This reverts commit 8ece3b3eb576a78d2e67ad4c3a80a39fa6708809.
This commit broke userspace. Bash uses ESPIPE to determine whether or
not the file should be read using "unbuffered I/O", which means reading
1 byte at a time instead of 128 bytes at a time. I used to use bash to
read through kmsg in a really quite nasty way:
while read -t 0.1 -r line 2>/dev/null || [[ $? -ne 142 ]]; do
echo "SARU $line"
done < /dev/kmsg
This will show all lines that can fit into the 128 byte buffer, and skip
lines that don't. That's pretty awful, but at least it worked.
With this change, bash now tries to do 1-byte reads, which means it
skips all the lines, which is worse than before.

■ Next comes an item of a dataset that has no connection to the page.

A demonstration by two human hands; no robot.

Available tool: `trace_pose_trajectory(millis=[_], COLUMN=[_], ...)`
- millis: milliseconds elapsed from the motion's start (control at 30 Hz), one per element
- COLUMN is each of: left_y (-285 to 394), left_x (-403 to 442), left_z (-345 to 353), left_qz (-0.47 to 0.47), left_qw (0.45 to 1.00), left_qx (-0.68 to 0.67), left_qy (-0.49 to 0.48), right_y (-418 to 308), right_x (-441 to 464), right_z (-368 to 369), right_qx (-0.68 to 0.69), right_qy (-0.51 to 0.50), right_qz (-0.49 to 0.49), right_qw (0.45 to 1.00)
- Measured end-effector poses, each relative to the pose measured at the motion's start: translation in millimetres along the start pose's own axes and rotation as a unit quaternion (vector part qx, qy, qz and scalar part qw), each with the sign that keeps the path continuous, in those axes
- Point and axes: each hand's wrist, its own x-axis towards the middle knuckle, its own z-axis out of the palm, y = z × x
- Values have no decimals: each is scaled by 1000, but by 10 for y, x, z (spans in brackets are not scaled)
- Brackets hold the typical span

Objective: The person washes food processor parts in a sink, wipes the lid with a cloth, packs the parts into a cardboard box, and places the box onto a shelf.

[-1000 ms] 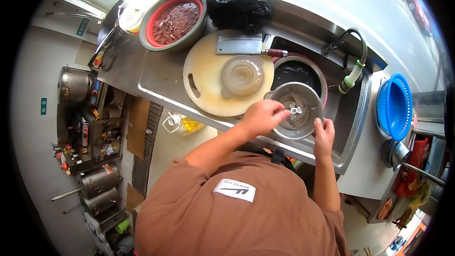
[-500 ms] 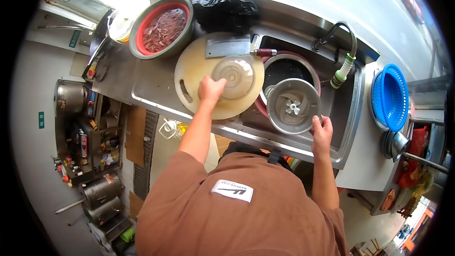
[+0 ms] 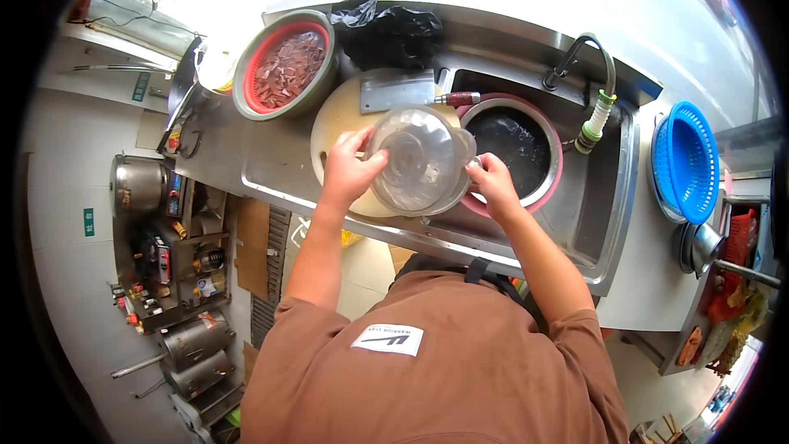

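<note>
My left hand (image 3: 349,168) grips the edge of a clear domed lid (image 3: 413,144). It sits over the grey food processor bowl (image 3: 448,202), whose inside shows only dimly through the plastic. Whether the lid is seated on the rim I cannot tell. On the bowl's right side, my right hand (image 3: 496,187) has its fingers closed at the edge. Both pieces are above the right part of a round cutting board (image 3: 329,119). A cleaver (image 3: 399,92) lies across the board's far edge, its dark red handle pointing right.
Dark liquid fills a metal basin (image 3: 542,193) in the sink (image 3: 596,222), beside a black faucet (image 3: 609,66). A red colander (image 3: 256,74) of dark red pieces sits in a grey-green basin at left. A black plastic bag (image 3: 394,33) lies behind; blue baskets (image 3: 689,164) stand right.
My left hand has lifted the lid off the cutting board and moved it right. My right hand has brought the bowl left from over the basin, and the lid now covers it.
</note>
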Motion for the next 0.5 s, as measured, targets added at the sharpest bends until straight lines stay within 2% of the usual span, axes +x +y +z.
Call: trace_pose_trajectory(millis=[33,167,233,400,467,500], left_y=[-3,-38,-27,-39,-104,-129], left_x=[-2,14,24,36,32,29], left_z=[1,101,150,260,320,337], left_qz=[12,40,49,76,81,84], left_qw=[997,983,980,963,963,964], left_qx=[70,177,190,258,255,253], left_qy=[5,33,28,-17,-13,-5], right_y=[19,-113,-152,-221,-305,-246], right_x=[56,13,-21,-106,-208,-174], right_z=[27,44,-2,-34,88,77], right_qx=[2,4,74,50,-30,-28], right_qy=[-4,-15,0,20,14,16], right_qz=[1,61,58,22,8,9], right_qw=[1000,998,996,998,999,999])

Now, I don't really care very much about this, and I'm already look for
a workaround. But I did just spend an hour trying to figure out why my
scripts were broken. Either way, it makes no difference to me personally
whether this is reverted, but it might be something to consider. If you
declare that "trying to read /dev/kmsg with bash is terminally stupid
anyway," I might be inclined to agree with you. But do note that bash
uses lseek(fd, 0, SEEK_CUR)==>ESPIPE to determine whether or not it's
reading from a pipe.
Cc: Bruno Meneguele <[email protected]>
Cc: [email protected]
Cc: [email protected]
Cc: [email protected]
Cc: [email protected]
Cc: Linus Torvalds <[email protected]>
Cc: Sergey Senozhatsky <[email protected]>
Cc: Petr Mladek <[email protected]>
Signed-off-by: Jason A. Donenfeld <[email protected]>
---
Documentation/ABI/testing/dev-kmsg | 5 -----
kernel/printk/printk.c | 10 ----------
2 files changed, 15 deletions(-)
diff --git a/Documentation/ABI/testing/dev-kmsg b/Documentation/ABI/testing/dev-kmsg
index 1e6c28b1942b..f307506eb54c 100644
--- a/Documentation/ABI/testing/dev-kmsg
+++ b/Documentation/ABI/testing/dev-kmsg
@@ -56,11 +56,6 @@ Description: The /dev/kmsg character device node provides userspace access
seek after the last record available at the time
the last SYSLOG_ACTION_CLEAR was issued.
- Due to the record nature of this interface with a "read all"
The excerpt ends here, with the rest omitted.